There is growing awareness of the need for sustainable forest management to recognize Aboriginal peoples’ rights and to protect their traditional way of life and uses of the forests, including subsistence fishing, hunting, and trapping. Element 6.1 measures the extent to which forest management and planning processes throughout the country consider and meet the legal obligations of Canada’s various jurisdictions with respect to Aboriginal and treaty rights. It also reports on the evolving and growing ownership of forest lands by Aboriginal people in Canada.

To meet their legal obligations (Indicator 6.1.1), jurisdictions must consult with the Aboriginal communities, and other groups and communities, that would be affected by forest policy, management, planning, and activities. Forest management plans should reflect the options considered and actions taken with respect to Aboriginal and treaty rights. However, measuring progress toward this goal is difficult because of the changing interpretations of those rights and the evolving forms of comanagement between Aboriginal people, provincial governments, and the forest industry. In general, there have been significant improvements over the last several years in the ways that jurisdictions, and the forest industry, consult with Aboriginal people in forest management planning.

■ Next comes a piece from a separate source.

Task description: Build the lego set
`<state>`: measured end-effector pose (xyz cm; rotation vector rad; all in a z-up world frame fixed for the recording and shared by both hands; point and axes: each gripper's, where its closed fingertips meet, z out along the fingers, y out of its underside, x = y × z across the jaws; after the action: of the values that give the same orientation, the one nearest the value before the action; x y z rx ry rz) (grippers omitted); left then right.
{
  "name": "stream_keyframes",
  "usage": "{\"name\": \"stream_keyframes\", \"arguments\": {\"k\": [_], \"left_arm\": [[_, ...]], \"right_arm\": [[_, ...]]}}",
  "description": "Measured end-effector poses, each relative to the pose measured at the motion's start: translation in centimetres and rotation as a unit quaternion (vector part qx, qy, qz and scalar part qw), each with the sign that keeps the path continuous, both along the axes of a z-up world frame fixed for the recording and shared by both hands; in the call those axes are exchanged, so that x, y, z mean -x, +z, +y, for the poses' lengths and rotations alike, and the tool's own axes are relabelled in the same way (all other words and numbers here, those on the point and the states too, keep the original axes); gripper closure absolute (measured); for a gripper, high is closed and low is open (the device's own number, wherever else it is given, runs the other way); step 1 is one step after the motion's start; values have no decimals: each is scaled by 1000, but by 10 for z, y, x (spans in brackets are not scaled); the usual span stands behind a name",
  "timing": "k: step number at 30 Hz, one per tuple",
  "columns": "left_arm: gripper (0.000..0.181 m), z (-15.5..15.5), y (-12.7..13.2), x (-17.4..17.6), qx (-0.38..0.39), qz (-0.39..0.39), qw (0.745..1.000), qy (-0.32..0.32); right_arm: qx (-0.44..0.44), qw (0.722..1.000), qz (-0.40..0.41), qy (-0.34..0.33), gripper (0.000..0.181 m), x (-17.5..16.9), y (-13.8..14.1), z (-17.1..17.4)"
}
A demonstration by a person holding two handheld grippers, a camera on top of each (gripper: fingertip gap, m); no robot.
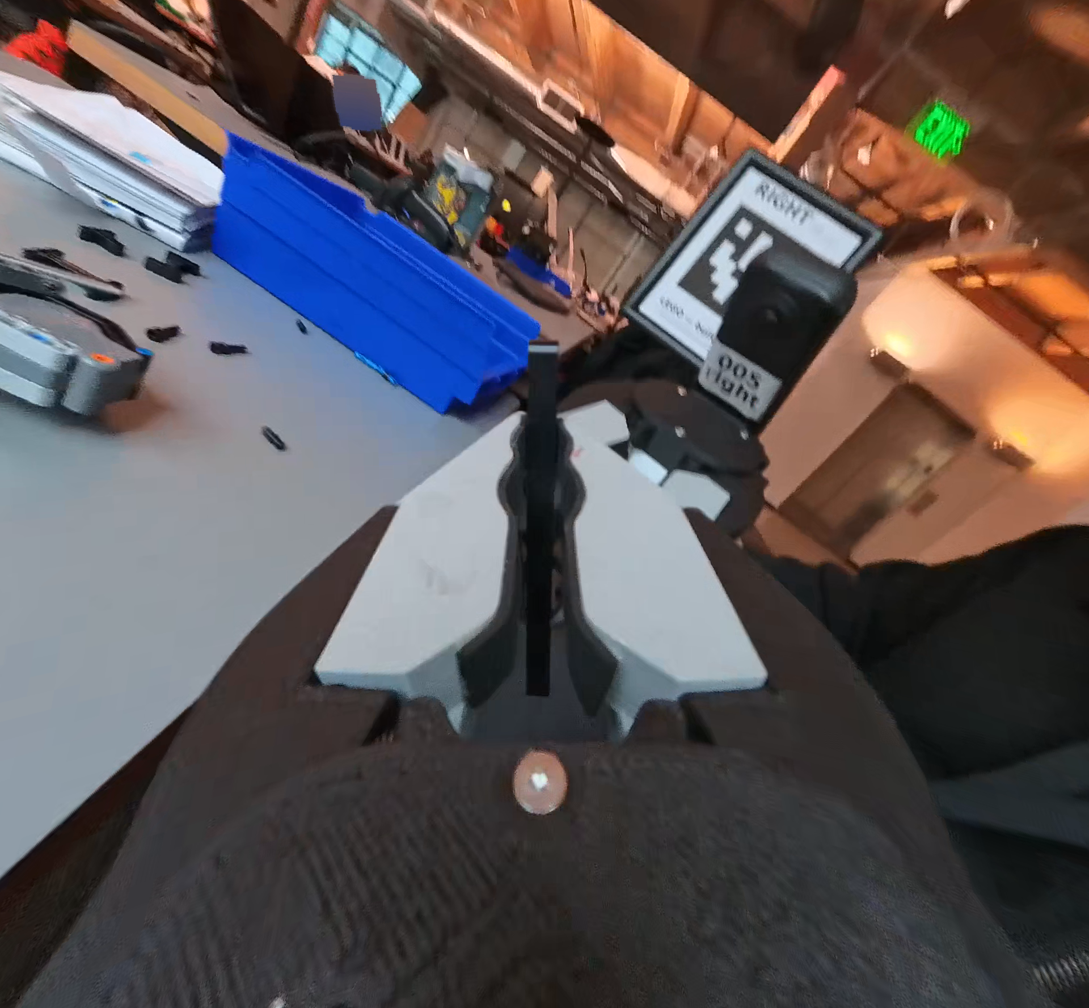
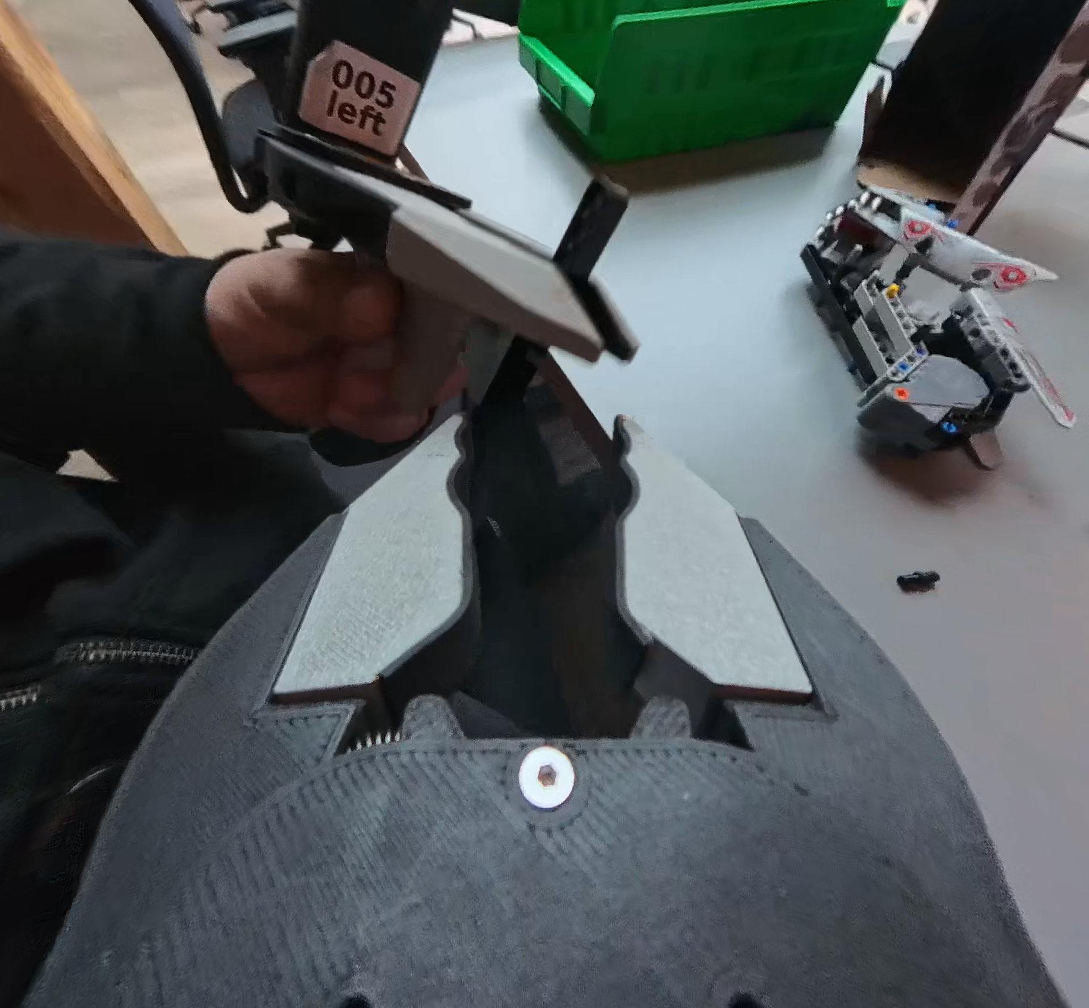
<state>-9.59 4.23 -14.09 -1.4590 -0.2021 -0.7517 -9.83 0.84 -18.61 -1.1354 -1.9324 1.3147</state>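
Sitting at the right of the right wrist view, the lego model (image 2: 937, 331) looks largely assembled: grey beams, black frame, white wing panels with red marks. Loose black pieces (image 1: 171, 266) on the grey surface (image 1: 206, 508) suggest steps remain. Left tongs (image 1: 542, 449) are pinching a black strip (image 1: 542, 508) upright; right tongs (image 2: 539, 443) are spread, empty, near it.

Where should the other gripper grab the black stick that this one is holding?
Probably the bare end of the black stick that pokes out past the left gripper. The rest is clamped between its fingers. The open right gripper could come from the tip side and pinch the flat faces, since the stick is thin.
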Motion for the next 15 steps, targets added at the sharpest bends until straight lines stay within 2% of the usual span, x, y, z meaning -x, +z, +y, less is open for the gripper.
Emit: {"name": "stream_keyframes", "arguments": {"k": [4,5,8,10,12,15], "left_arm": [[175,3,6,0,-31,-25,999,9],[175,5,5,-4,-30,-21,999,7],[166,-1,10,7,-13,-1,1000,-1],[165,-19,24,39,-11,21,999,35],[169,-49,39,73,-2,80,993,89],[161,-103,39,110,56,178,966,177]], "right_arm": [[29,998,-30,36,147,4,-13,-20],[34,998,-36,42,167,4,-15,-22],[28,999,-42,17,177,11,-14,-5],[-16,998,-39,-37,178,19,-6,34],[-67,991,-67,-95,179,28,2,84],[-187,950,-145,-202,178,43,-14,175]]}}
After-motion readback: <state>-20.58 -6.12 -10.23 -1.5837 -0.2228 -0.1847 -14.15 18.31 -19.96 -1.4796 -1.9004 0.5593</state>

Clear property rights and use, and the assurance that these rights will be recognized through due process, are also important for sustainable forestry (Indicator 6.1.2). If ownership of the forest or access to its resources is assured to those who depend on it for subsistence or other needs, there is a greater probability that these users will ensure the sustainability of the resource. Land claims and treaty land entitlements are on-going processes and, as claims are resolved, Aboriginal peoples are gaining increasing ownership of land. This ownership offers a level of control over resource access that cannot be secured on crown lands or on comanaged lands. It also provides significant long-term sustainable employment opportunities and the opportunity to integrate their traditional values into the land planning process.

Despite the progress made under this element, challenges remain. For instance, there is a need for better and updated information on the amount of forest land owned by Aboriginal people in Canada.

In some cases, the data are over 10 years old. Furthermore, the development of a database that describes the various attributes, such as size, ownership, and location, of the forest land base owned by Aboriginal people would assist in determining the extent to which this segment of the population is becoming more involved in sustainable forest management in Canada.

This improved data, combined with the continued determination of Canada’s governments and forest industry to increase Aboriginal involvement in sustainable forest management, will ensure the increased participation of Aboriginal people in the Canadian economy, and the economic and social well-being of their communities.

1 Aboriginal rights refer to general rights, typically defined by the constitution or federal legislation ascribed to Indian peoples or First Nations. The term “First Nation” came into common usage in the 1970s to replace the word “Indian”. Although “First Nation” is widely used, it has yet to be legally defined. Among its uses, the term “First Nations people” refers to the Indian people in Canada, both Status and non-Status. Many Indian people have also adopted the term “First Nation” to replace the word “band” in the name of their community. Aboriginal rights vary according to group depending on the customs, practices, and traditions that are part of their distinctive cultures.

2 Aboriginal people, as defined by the Constitution Act (1982), include the Indian, Métis, and Inuit peoples of Canada.